1/ Une certaine lenteur au démarrage de la pièce et tout au long du premier acte. On étudie en profondeur - comme dans le roman d'André Brink - la psychologie du "héros", Joseph, fils de Jacob, petit fils de David. La mémoire de sa maman fait revivre ainsi, sur scène, le destin de Jacob , "cet adroit bon à rien", "réplique de l'homme blanc" torturé puis assassiné par les SS pendant la campagne d'Italie, lui faisant payer son "fanatisme racial" et ses lectures interdites. De moqueries en avanies, de geôles en pelotons d'exécution, le destin de Joseph prend ses racines  très profondément dans la souffrance endurée par ses ancêtres. C'est fort, c'est dur... mais un peu long.

2/ Un flou et une discontinuité dans certains rôles importants:

- Celui du jeune mécène blanc tour à tour entrepreneur, sympathisant, et partie prenante dans les représentations.
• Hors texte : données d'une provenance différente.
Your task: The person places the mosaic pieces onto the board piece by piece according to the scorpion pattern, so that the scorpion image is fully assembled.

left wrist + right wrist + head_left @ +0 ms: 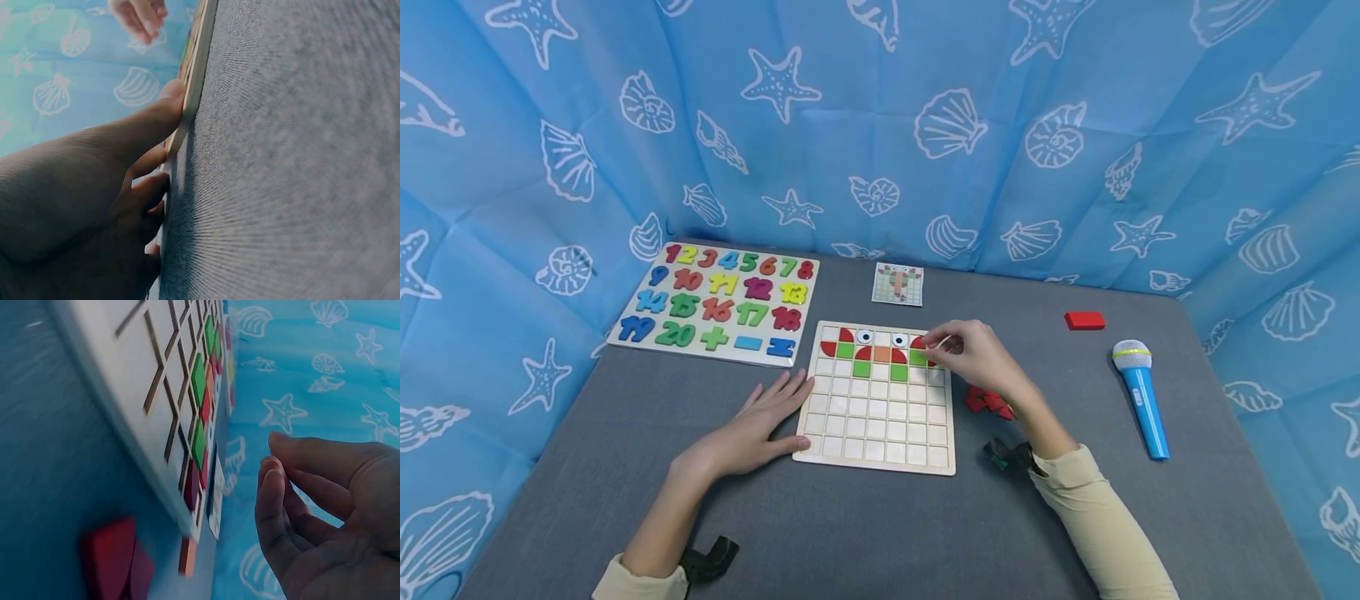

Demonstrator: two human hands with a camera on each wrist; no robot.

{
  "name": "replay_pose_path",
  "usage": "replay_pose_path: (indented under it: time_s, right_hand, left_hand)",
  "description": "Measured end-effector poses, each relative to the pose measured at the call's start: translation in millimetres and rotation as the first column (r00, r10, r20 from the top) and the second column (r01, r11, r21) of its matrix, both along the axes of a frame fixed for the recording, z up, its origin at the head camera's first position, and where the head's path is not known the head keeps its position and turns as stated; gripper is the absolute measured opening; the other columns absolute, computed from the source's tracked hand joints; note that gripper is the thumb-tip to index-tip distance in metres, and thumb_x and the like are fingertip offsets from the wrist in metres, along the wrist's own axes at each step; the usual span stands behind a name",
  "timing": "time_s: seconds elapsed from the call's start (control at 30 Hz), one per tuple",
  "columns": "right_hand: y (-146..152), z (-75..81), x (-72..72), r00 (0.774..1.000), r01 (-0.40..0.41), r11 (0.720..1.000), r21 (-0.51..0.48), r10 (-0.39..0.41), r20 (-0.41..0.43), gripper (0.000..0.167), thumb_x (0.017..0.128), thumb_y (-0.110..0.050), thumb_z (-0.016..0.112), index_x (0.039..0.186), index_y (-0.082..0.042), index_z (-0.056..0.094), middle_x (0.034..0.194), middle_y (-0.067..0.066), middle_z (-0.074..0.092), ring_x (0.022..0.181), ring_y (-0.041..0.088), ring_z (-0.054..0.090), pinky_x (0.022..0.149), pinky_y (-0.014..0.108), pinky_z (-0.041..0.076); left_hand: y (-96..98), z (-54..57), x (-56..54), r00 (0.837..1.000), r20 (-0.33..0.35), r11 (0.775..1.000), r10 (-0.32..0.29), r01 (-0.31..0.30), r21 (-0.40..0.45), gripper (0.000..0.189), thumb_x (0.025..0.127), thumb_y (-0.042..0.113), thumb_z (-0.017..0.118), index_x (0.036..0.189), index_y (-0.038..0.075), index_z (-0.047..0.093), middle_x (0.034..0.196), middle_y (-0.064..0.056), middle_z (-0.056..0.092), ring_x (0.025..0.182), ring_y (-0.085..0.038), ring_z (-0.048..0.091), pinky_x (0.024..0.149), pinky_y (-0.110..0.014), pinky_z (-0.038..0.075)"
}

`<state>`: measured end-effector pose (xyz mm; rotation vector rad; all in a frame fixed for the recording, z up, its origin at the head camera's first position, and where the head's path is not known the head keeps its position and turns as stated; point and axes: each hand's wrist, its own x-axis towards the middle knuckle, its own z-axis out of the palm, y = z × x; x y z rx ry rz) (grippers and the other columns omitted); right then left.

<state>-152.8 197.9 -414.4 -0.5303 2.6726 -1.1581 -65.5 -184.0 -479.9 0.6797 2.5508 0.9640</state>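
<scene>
A wooden grid board (874, 429) lies on the table, with red, green, orange and eye-marked tiles in its top rows. My left hand (748, 437) lies flat at the left side, fingers extended; its thumb (172, 90) rests on the board's near left corner. Over the upper right of the board is my right hand (973, 354), partly covering the tiles there. In the right wrist view, that right hand (319, 506) has loosely bent fingers, thumb near the fingertips and no piece showing between them. A red tile (191, 485) and green tile (199, 442) sit in the grid.
Loose red pieces (988, 402) lie right of the board, and an orange piece (187, 556) near its far corner. A pattern card (897, 284) stands behind it. Around are a number puzzle (715, 304), a red block (1085, 321) and a toy microphone (1142, 400). A patterned curtain (880, 125) borders the table.
</scene>
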Motion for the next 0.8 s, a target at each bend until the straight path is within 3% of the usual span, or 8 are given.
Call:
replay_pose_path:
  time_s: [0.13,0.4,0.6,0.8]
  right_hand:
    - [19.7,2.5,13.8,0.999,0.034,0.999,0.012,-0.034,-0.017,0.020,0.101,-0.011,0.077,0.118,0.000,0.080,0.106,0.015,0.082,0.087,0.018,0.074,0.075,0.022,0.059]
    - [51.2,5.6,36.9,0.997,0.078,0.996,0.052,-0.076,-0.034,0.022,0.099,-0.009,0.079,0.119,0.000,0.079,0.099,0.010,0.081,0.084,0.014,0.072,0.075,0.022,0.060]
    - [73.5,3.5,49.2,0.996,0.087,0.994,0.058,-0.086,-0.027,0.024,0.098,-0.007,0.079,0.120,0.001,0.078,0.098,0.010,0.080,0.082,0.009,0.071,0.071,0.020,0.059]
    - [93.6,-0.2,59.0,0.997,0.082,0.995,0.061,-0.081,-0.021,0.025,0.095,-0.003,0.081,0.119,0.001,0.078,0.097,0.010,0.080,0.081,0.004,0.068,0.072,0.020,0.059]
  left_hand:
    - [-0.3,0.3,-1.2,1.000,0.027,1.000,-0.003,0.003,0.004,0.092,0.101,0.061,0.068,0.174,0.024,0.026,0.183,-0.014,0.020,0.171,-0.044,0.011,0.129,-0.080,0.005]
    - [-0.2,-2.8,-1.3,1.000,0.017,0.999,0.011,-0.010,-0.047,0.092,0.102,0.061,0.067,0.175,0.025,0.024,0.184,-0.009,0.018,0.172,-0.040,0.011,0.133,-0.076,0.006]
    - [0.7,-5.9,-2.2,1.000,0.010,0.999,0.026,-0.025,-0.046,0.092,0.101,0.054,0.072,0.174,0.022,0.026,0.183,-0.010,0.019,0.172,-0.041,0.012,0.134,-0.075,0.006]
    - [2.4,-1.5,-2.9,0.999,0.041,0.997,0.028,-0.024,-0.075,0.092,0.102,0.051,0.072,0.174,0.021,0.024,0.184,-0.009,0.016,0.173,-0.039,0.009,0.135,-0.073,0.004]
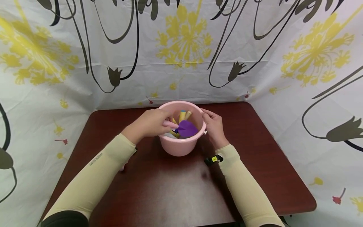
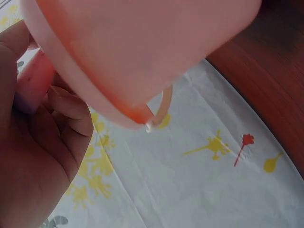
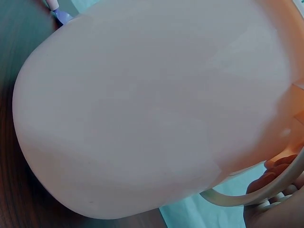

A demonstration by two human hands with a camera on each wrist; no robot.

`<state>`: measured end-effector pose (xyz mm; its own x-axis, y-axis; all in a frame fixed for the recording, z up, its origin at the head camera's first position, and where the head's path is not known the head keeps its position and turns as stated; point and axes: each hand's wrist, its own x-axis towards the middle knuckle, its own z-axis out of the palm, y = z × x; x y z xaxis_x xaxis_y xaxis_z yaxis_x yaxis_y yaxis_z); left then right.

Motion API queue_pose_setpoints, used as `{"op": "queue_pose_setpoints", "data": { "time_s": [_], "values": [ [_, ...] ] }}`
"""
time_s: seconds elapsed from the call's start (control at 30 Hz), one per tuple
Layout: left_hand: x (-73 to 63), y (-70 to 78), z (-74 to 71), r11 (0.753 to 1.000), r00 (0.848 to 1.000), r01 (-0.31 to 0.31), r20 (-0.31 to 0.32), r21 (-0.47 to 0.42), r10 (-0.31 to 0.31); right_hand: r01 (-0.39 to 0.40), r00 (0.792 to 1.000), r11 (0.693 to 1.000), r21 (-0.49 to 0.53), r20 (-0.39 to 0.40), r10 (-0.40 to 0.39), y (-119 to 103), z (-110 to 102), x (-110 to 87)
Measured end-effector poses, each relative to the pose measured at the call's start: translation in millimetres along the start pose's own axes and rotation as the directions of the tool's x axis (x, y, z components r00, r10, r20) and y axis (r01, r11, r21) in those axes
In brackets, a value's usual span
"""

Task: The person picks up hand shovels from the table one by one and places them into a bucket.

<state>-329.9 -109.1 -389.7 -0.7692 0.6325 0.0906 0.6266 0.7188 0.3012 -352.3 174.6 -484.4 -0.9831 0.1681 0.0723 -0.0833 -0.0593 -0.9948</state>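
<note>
A pink plastic bucket (image 1: 178, 148) stands on the table near its far edge. My left hand (image 1: 151, 123) reaches over the bucket's left rim and grips the pink handle (image 1: 170, 124) of a toy shovel, whose purple blade (image 1: 187, 129) is inside the bucket. In the left wrist view, the fingers curl round that handle (image 2: 37, 78). At the right rim, my right hand (image 1: 214, 126) holds the bucket, thumb and fingers at the edge. The bucket's bail handle (image 3: 228, 198) hangs beside this hand in the right wrist view. Yellow pieces (image 1: 182, 116) stick up inside the bucket.
The dark red-brown table (image 1: 170, 189) has rounded corners. Behind and beside it hangs a white cloth (image 1: 175, 82) with flower prints. A small pink and purple item (image 3: 61, 16) lies on the table beyond the bucket in the right wrist view.
</note>
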Motion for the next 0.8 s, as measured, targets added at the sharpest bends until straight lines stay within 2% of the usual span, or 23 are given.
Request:
{"op": "queue_pose_setpoints", "data": {
  "time_s": [0.27, 0.63, 0.8],
  "values": [
    [7.9, 3.6, 7.4, 0.995, 1.000, -0.005, 0.016, 0.099, 0.003, 0.026, 1.000, 1.000, -0.001, 0.004, -0.026, -0.1, 1.3, 0.1],
    [25.6, 12.8, 12.5, 0.992, 0.995, -0.053, 0.093, 0.117, 0.042, 0.017, 1.000, 1.000, 0.012, 0.001, -0.017, -1.3, 1.0, -1.6],
    [33.2, 13.4, 12.8, 0.991, 0.992, -0.047, 0.123, 0.128, 0.031, 0.021, 1.000, 1.000, -0.003, 0.006, -0.021, -1.7, 0.9, -1.1]
  ]
}}
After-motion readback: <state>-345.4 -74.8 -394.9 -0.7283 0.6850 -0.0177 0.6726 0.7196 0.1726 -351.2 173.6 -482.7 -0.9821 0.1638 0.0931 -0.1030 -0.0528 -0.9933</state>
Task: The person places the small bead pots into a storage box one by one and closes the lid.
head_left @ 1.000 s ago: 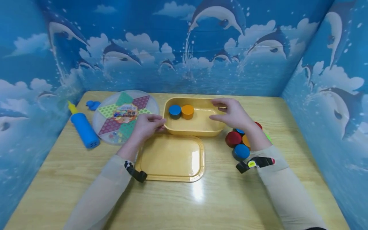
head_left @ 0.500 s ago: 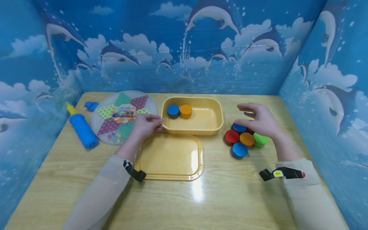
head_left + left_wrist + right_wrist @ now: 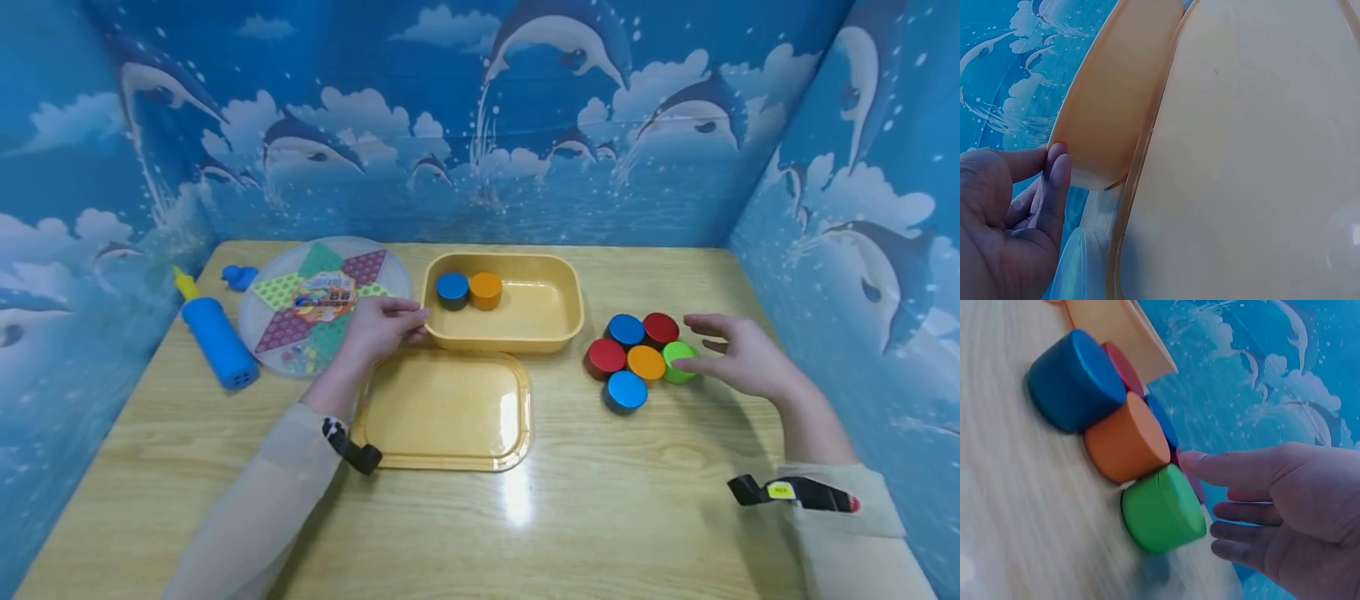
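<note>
In the head view, my left hand [image 3: 381, 327] pinches the left rim of a yellow plastic box [image 3: 540, 337]. Thumb and fingertips meet at that rim in the left wrist view. Inside the box stand a blue round tin [image 3: 452, 290] and an orange round tin [image 3: 486, 289], side by side. My right hand [image 3: 738, 354] hovers with parted fingers beside a green round tin [image 3: 1163, 512], holding nothing. Against it cluster another orange tin [image 3: 646, 363], two blue tins [image 3: 625, 392] and two red tins [image 3: 604, 357].
A yellow lid [image 3: 442, 408] lies flat in front of the box. To the left are a round Chinese checkers set [image 3: 324, 304], a blue pump [image 3: 219, 342] with a yellow nozzle and a small blue toy [image 3: 239, 277]. Dolphin-printed walls [image 3: 480, 192] enclose the table's back and sides.
My right hand has moved away from above the box, rightward and nearer to me, to the green tin. The tin cluster is uncovered. My left hand stays on the rim.
</note>
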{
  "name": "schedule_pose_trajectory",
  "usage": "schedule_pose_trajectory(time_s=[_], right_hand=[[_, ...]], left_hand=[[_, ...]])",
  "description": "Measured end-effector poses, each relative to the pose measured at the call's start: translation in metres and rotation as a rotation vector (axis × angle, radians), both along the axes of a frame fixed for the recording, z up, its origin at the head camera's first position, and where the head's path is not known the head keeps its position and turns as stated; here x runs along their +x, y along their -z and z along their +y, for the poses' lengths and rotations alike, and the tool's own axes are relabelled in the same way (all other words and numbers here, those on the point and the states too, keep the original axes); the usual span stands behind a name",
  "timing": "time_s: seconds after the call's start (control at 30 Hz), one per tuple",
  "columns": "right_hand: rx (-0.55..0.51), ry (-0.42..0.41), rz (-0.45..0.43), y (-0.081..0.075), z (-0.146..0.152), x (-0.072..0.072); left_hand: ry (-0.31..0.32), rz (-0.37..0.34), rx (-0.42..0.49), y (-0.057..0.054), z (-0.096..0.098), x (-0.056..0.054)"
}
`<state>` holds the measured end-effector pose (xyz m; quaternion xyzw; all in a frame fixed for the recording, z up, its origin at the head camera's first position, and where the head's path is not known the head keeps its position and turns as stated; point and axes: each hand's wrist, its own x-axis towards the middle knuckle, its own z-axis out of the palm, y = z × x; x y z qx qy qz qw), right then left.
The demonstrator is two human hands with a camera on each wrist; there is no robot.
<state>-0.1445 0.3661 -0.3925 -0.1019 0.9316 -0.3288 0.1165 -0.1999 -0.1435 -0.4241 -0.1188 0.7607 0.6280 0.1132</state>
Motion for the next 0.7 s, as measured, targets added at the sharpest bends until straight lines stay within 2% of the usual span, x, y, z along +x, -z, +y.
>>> schedule_pose_trajectory(time_s=[0.17, 0.47, 0.7], right_hand=[[0.016, 0.012, -0.044, 0.010, 0.007, 0.004], [-0.031, 0.024, 0.003, 0.025, 0.008, 0.009], [-0.022, 0.066, 0.012, 0.023, 0.013, 0.009]], left_hand=[[0.003, -0.007, -0.013, 0.000, 0.000, -0.001], [0.005, -0.006, -0.003, 0.001, -0.001, -0.003], [-0.005, -0.014, 0.015, 0.001, -0.001, -0.002]])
Que devient-il, où est- il, ce témoin de la  défense  essentiel, à l'instant crucial?                                                                                                                                                   -  Celui de Cove, Afrikaner pur et dur, qui entretient des rapports ambigus avec les deux amoureux et Jessica en particulier. Est il sincère? A -t- il eu une liaison  avec elle ? Le procès,  qui décidera du sort final de Joseph, un peu trop simplement survolé, aurait pu nous apporter ici des éléments de réponse d'autant que le roman de Brink est très clair sur le sujet. De même, le comportement de Jessica reste parfois mystérieux jusqu'à la fin.

Encore un mot...

"C'est la nuit qu'il faut croire à la lumière" a écrit Edmond Rostand. Je ne connais rien de plus percutant ni de plus pertinent pour traduire la foi , la confiance et le courage de Joseph... et vous inciter à aller voir ce spectacle  qui participe, en plus, à la lutte contre l 'obscurantisme.

Une phrase

Joseph : "Ainsi, c'est pour demain. Après toutes ces nuits, il ne m'en reste plus qu'une. Je n'ai jamais été sûr de pouvoir tenir le coup, et j'ai tenu. je n'ai trahi personne : ni Jessica, ni Jerry, ni mon histoire. Je n'ose pas dormir pour cette toute dernière nuit ; elle est trop courte, trop précieuse. O nuit plus désirable que l'aube. Je veux vivre chaque heure de cette obscurité "Viens, Jessica, viens mon amour ; sortons dans la nuit, marchons main dans la main, n'aie pas peur, personne n'y fera attention, personne ne nous arrêtera, et les cavaliers mettront pied à terre à la vue des eaux. Viens, mon amour" (dernier tableau, C'EST POUR DEMAIN).

L'auteur

André Brink, descendant de colons boers installés en Afrique depuis trois siècles, a vécu vingt cinq ans dans un village afrikaner reculé sans se poser la moindre question sur l'ordre établi, la politique de Prétoria, ou sur de quelconques injustices. C'est en 1959,sur un banc du jardin du Luxembourg qu'il prend conscience des abominations de l'apartheid. C'est décidé, il rentre au pays pour se mettre au service de la lutte contre le pouvoir en place et choisit "la voie des mots". Il écrit l'Ambassadeur et une vingtaine de romans et essais dont Au plus noir de la nuit (censuré en Afrique du Sud), Une saison blanche et sèche (Prix Médicis étranger). Mort en 2015, il est chevalier de la Légion d'Honneur, et officier de l'ordre des Arts et des Lettres.